Le ministre du Travail, Hubertus Heil, soutenu par le ministre de la Coopération économique et du développement, Gerd Müller, a l'intention de proposer une loi pour responsabiliser les entreprises dans la gestion de leurs chaînes d'approvisionnement et de faire en sorte qu'elles fassent réellement la chasse aux abus et à l'exploitation de la main-d'œuvre. L'objectif pour l'adoption d'une telle loi serait début 2021, a précisé le ministère du Travail. En 2018, la coalition au pouvoir en Allemagne avait déjà envisagé un dispositif législatif en ce sens, si les engagements volontaires de la part des entreprises ne produisaient pas d'effets. Peu nombreux, faibles, les quelques efforts des entreprises ont effectivement déçu. Selon une enquête réalisée auprès de quelque 5500 entreprises de plus de 500 salariés, les engagements volontaires n'ont apporté que peu d'améliorations dans les conditions de travail à l'autre bout du monde. En décembre 2019, seules 18% des entreprises interrogées avaient mis en place un système de surveillance de leurs approvisionnements à l'étranger et de la façon dont ils étaient réalisés. Une deuxième enquête, plus récente, montre que 22% seulement des sociétés ont mis en œuvre de tels dispositifs. D'où la nouvelle initiative du ministère du Travail.
Les débats sur la façon dont enfants et adultes sont exploités dans les usines ou les plantations ne sont pas nouveaux. Il y a 20 ans, l'université de Chicago a lancé un projet de recherche sur l'industrie du cacao en Côte d'Ivoire et au Ghana et la main-d'œuvre enfantine. Selon son dernier rapport, pas moins de 2,2 millions d'enfants dans plusieurs pays, en plus de ces deux leaders de la production, seraient actuellement employés dans les plantations. Un record... «Les Allemands qui achètent une tablette de chocolat à moins d'un euro savent-ils que les cabosses ont été récoltées par des enfants ?», se demande la presse allemande. «Les pays industrialisés externalisent une partie de la production dans les pays en développement sans se préoccuper des normes, a déclaré Gerd Müller, le ministre de la Coopération économique et du Développement. Les normes sociales et environnementales, largement acceptées en Allemagne, sont bafouées ailleurs. Nous ne pouvons accepter cette exploitation d'êtres humains et de la nature dans les pays en développement.»

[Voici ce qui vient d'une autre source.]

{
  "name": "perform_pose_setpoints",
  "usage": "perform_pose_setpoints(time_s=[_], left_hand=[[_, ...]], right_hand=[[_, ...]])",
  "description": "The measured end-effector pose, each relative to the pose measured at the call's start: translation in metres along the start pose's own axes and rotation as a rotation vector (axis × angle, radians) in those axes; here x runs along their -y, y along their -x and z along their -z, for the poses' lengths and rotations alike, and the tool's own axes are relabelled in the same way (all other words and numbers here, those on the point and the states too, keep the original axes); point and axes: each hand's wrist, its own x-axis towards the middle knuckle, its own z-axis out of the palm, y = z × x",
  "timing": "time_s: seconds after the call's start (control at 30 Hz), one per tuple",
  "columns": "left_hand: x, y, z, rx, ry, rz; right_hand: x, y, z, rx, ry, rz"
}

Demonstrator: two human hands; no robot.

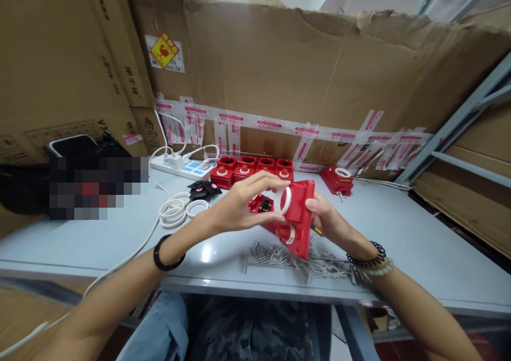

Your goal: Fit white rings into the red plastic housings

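Nearest to us, our own forearms are reaching over the near edge of the grey table (419, 233), a black band on the left wrist and beaded bands on the right. Between the hands we are holding a red plastic housing (300, 220) upright above the tabletop. Our right hand (325, 220) is gripping its right side, fingers closed behind it. Our left hand (239, 206) is pinching a white ring (282, 200) against the upper opening of the housing, thumb beneath and fingers curled over the top; a second white ring is sitting in the lower opening.

We are judging that the step in hand is seating this ring in its recess. What it calls for is even pressure all around the ring while the right hand is keeping the housing steady, so that it goes in flat and not tilted.

Just beneath the hands a scatter of metal screws (279, 257) is lying close to the near edge, so lowering the housing straight down would be landing on them. Open room is lying to the right, toward a single red unit (337, 180). Behind, a row of red units (251, 168) and a white power strip (179, 166) are crowding the cardboard wall (303, 68); loose white rings (178, 211) and a cable are lying on the left.
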Motion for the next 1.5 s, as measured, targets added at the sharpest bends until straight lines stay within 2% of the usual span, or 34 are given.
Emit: perform_pose_setpoints(time_s=[0.2, 0.4, 0.57, 0.63, 0.73, 0.83, 0.93, 1.1, 1.17, 1.23, 1.3, 1.37, 1.43, 1.5], left_hand=[[0.0, 0.002, -0.002, 0.009, -0.056, -0.074], [-0.005, 0.003, -0.002, 0.059, -0.146, -0.102], [-0.006, 0.002, -0.001, 0.082, -0.174, -0.123], [-0.004, 0.0, -0.002, 0.032, -0.129, -0.099], [0.003, 0.0, -0.003, -0.04, -0.027, 0.042], [0.007, 0.002, -0.003, -0.043, 0.135, 0.236], [0.005, 0.003, -0.002, 0.027, 0.26, 0.359], [-0.002, 0.002, -0.002, 0.107, 0.138, 0.325], [0.001, 0.001, 0.001, 0.091, 0.093, 0.325], [0.009, 0.001, 0.006, 0.025, 0.039, 0.374], [0.019, 0.003, 0.012, -0.065, -0.021, 0.452], [0.03, 0.006, 0.017, -0.122, -0.071, 0.515], [0.037, 0.009, 0.021, -0.14, -0.094, 0.544], [0.041, 0.011, 0.024, -0.144, -0.113, 0.558]], right_hand=[[-0.001, -0.001, 0.002, -0.006, 0.068, -0.018], [-0.005, -0.002, 0.005, 0.028, -0.089, -0.126], [0.007, 0.0, -0.002, 0.023, -0.152, -0.18], [0.011, -0.001, -0.006, -0.022, -0.152, -0.155], [0.01, -0.004, -0.008, -0.095, -0.121, -0.031], [0.004, -0.006, -0.009, -0.124, -0.007, 0.161], [0.0, -0.003, -0.012, -0.182, 0.145, 0.278], [-0.002, 0.0, -0.015, -0.148, 0.315, 0.269], [-0.003, -0.003, -0.011, -0.128, 0.454, 0.257], [-0.004, -0.006, -0.005, -0.108, 0.694, 0.239], [-0.004, -0.007, 0.003, -0.042, 0.96, 0.2], [-0.002, -0.005, 0.01, 0.085, 1.13, 0.144], [0.0, -0.002, 0.017, 0.219, 1.185, 0.089], [0.001, 0.0, 0.023, 0.3, 1.196, 0.055]])
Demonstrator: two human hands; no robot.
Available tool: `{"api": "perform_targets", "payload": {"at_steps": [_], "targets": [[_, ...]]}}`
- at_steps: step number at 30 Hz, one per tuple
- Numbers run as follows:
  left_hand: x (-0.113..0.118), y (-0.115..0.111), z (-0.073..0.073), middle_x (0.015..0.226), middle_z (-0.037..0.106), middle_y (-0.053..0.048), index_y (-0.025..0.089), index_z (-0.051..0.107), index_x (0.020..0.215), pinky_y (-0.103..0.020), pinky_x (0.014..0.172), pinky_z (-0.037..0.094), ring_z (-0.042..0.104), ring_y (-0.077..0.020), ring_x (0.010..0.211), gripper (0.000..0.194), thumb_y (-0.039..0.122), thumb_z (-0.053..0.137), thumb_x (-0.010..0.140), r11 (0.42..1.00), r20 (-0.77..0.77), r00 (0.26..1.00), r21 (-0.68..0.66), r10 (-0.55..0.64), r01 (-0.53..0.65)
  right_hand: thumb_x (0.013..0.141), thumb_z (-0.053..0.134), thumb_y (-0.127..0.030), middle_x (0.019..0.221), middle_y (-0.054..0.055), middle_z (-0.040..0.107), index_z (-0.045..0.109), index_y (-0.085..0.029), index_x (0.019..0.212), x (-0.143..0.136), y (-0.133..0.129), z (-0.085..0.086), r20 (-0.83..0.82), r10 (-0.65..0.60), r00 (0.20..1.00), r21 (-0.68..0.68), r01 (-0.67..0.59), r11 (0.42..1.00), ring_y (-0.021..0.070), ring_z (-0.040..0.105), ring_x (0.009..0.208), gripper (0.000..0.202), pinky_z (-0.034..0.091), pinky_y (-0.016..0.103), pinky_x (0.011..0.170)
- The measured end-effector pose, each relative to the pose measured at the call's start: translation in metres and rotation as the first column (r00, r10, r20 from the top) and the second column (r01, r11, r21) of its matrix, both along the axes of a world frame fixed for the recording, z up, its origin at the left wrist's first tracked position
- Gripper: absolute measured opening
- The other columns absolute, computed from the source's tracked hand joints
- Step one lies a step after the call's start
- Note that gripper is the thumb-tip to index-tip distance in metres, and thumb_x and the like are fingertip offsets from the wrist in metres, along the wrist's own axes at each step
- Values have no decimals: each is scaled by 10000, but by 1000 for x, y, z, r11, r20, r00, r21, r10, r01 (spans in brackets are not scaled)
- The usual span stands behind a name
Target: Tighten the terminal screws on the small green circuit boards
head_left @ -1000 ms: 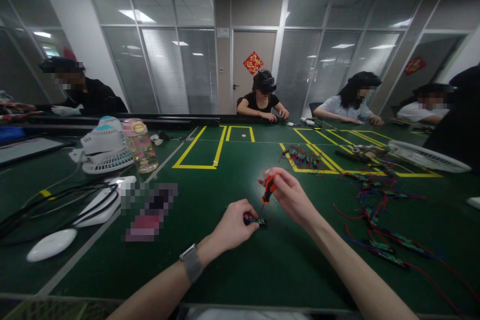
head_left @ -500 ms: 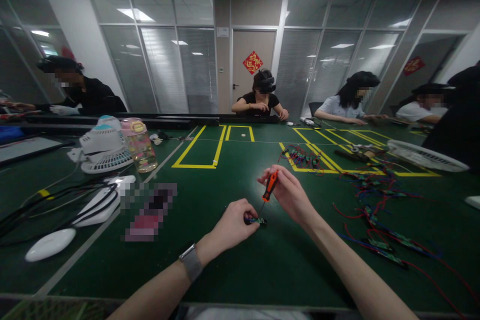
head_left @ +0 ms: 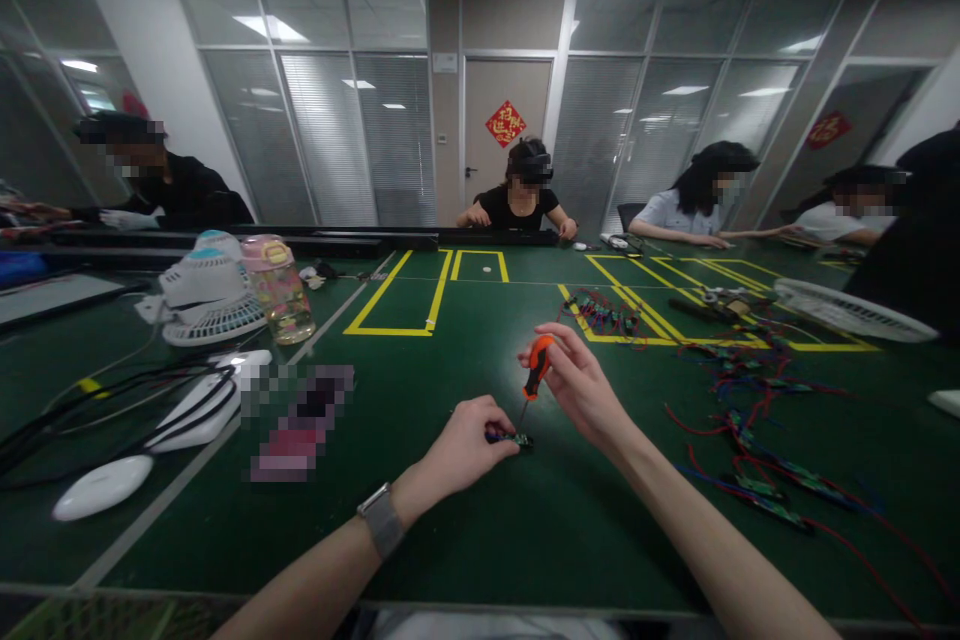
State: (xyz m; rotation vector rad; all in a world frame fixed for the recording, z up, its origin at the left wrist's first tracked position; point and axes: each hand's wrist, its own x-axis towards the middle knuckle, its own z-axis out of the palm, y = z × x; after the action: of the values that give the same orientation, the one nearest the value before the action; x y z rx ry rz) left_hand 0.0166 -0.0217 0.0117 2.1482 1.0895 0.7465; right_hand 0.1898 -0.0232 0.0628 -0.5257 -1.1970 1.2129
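Though steeply tilted, screwdriver (head_left: 538, 369) tip-down; right fingers (head_left: 568, 350) clamped round it, left (head_left: 491, 414) round board (head_left: 523, 441).

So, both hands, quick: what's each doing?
Left hand: closed on a small green circuit board.
Right hand: holding an orange-and-black screwdriver.

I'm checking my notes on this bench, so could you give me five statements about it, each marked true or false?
1. The left hand holds the small board. True.
2. The screwdriver is in the left hand. False: the right hand holds it.
3. The bottle stands beside the white fan. True.
4. The watch is on the right wrist. False: it is on the left.
5. The door bears a red sign. True.
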Motion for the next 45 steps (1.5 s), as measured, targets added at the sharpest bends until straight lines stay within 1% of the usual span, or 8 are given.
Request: {"api": "perform_targets", "payload": {"at_steps": [11,14,19,24,32,37,41,45], "targets": [[2,-1,-4,814,612,-25,150,716,733,-239,626,417,551,-132,692,63,199,698,698,999,61,997,-32,42,-40,781,713,-382,856,-3,631,678,-248,842,-2,-1,0,-55,48,997,14,-47,999,151,592,795,151,468,379,903],[3,-1,-5,805,607,-24,149,715,728,-240,624,412,544,-129,682,55,190,692,699,999,65,997,-27,45,-43,799,697,-373,796,-4,651,688,-251,895,0,0,-2,-21,57,998,-2,-57,998,149,601,777,155,476,357,881],[3,-1,-2,785,606,-20,148,714,718,-234,620,409,545,-129,682,45,169,682,693,999,67,997,-17,40,-38,837,653,-386,850,11,684,663,-263,1054,2,1,-3,12,36,999,-5,-36,999,156,636,811,249,492,304,809],[4,-2,1,765,602,-17,137,707,689,-226,619,412,543,-122,667,24,142,686,678,998,72,996,-27,53,-52,832,655,-389,855,9,666,675,-251,930,-1,1,-1,-26,52,998,25,-51,998,154,628,784,171,504,298,778],[3,-1,-4,776,608,-15,146,710,704,-226,617,414,542,-121,666,36,176,699,688,999,69,997,-13,45,-44,763,733,-364,846,-17,582,685,-237,781,0,2,0,-71,45,996,37,-42,998,128,562,785,138,473,353,924],[2,1,-7,818,617,-27,151,713,748,-233,641,427,556,-131,698,64,197,684,713,1000,61,998,12,13,-14,781,713,-382,839,-8,603,694,-250,888,2,2,-1,-35,71,997,-1,-71,997,135,570,783,171,469,352,914],[-1,4,-11,858,618,-34,164,718,828,-236,650,436,563,-139,726,131,228,690,717,1000,32,999,10,-13,13,825,671,-363,845,-1,625,662,-264,1016,5,3,-3,-6,56,998,29,-55,998,150,586,815,215,475,323,852],[-5,6,-9,888,614,-37,171,719,851,-235,650,444,569,-147,752,175,249,714,695,1000,7,1000,-6,-22,22,841,657,-351,853,-2,639,660,-257,960,5,3,-2,-7,55,998,45,-55,997,144,600,822,151,475,283,792]]}}
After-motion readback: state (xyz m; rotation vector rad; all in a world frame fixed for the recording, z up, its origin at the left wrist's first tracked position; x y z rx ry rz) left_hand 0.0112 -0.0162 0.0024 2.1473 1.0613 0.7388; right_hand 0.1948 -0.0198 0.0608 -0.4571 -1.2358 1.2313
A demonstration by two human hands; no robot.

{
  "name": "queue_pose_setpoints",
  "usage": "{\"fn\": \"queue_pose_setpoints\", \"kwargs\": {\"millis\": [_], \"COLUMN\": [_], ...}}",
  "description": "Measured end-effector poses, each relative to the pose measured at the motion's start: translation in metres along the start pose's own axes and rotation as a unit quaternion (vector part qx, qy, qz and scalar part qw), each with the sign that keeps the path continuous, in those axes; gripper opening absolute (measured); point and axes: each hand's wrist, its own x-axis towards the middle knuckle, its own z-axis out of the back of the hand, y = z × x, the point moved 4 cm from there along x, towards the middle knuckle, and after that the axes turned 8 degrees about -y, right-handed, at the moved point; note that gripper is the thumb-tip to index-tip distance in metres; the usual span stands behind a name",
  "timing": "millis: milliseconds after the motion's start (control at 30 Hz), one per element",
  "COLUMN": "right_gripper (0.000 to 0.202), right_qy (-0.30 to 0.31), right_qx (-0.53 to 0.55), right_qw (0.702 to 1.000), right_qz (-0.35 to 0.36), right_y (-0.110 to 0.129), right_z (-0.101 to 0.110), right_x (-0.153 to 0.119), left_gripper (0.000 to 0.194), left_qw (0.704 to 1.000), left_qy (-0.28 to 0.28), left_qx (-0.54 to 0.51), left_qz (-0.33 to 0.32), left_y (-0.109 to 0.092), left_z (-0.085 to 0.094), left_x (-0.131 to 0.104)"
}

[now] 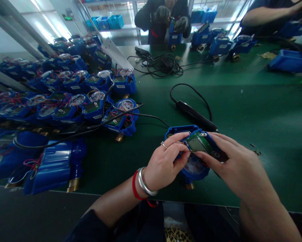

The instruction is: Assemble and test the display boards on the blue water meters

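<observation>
A blue meter housing (196, 174) lies on the green table in front of me, with a brass fitting (189, 186) at its near side. Tilted above it is a green circuit board with a small display (199, 143), gripped at its right side between the thumb and fingers of my right hand (238, 159). My left hand (167, 161), with a ring and bracelets, pinches thin wires (191, 151) at the board's lower left edge. Both hands partly hide the housing and its round dial.
Rows of blue meters (65, 111) with loose wires fill the left. A black electric screwdriver (196, 116) and its cord lie beyond the housing. Across the green table (151, 97) are a coiled cable (163, 65), more meters, a blue bin (291, 61) and two people working.
</observation>
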Motion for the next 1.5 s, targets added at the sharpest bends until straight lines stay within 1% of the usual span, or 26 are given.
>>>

Le texte de loi qui devrait être proposé exigerait des entreprises de plus de 500 salariés qu'elles s'assurent que leurs activités à l'étranger ne violent pas les droits humains et mettent en place des mesures correctives si c'est le cas. En outre, la loi obligerait les sociétés à publier un rapport annuel sur les mesures prises pour prévenir tout abus. Si plus de 60 sociétés, parmi lesquelles le torréfacteur Tchibo, les géants de l'agroalimentaire Rewe et Nestlé, ainsi que le chocolatier Alfred Ritter, soutiennent le projet et appellent de leurs vœux une directive européenne en la matière, des associations d'entreprises se sont élevées contre, déclarant que les organisations sont déjà sous pression en raison de la crise induite par le coronavirus et qu'il n'était pas possible de les rendre responsables des activités de leurs fournisseurs... Et l'association pour le commerce international a même estimé que cette initiative contrariait la reprise économique...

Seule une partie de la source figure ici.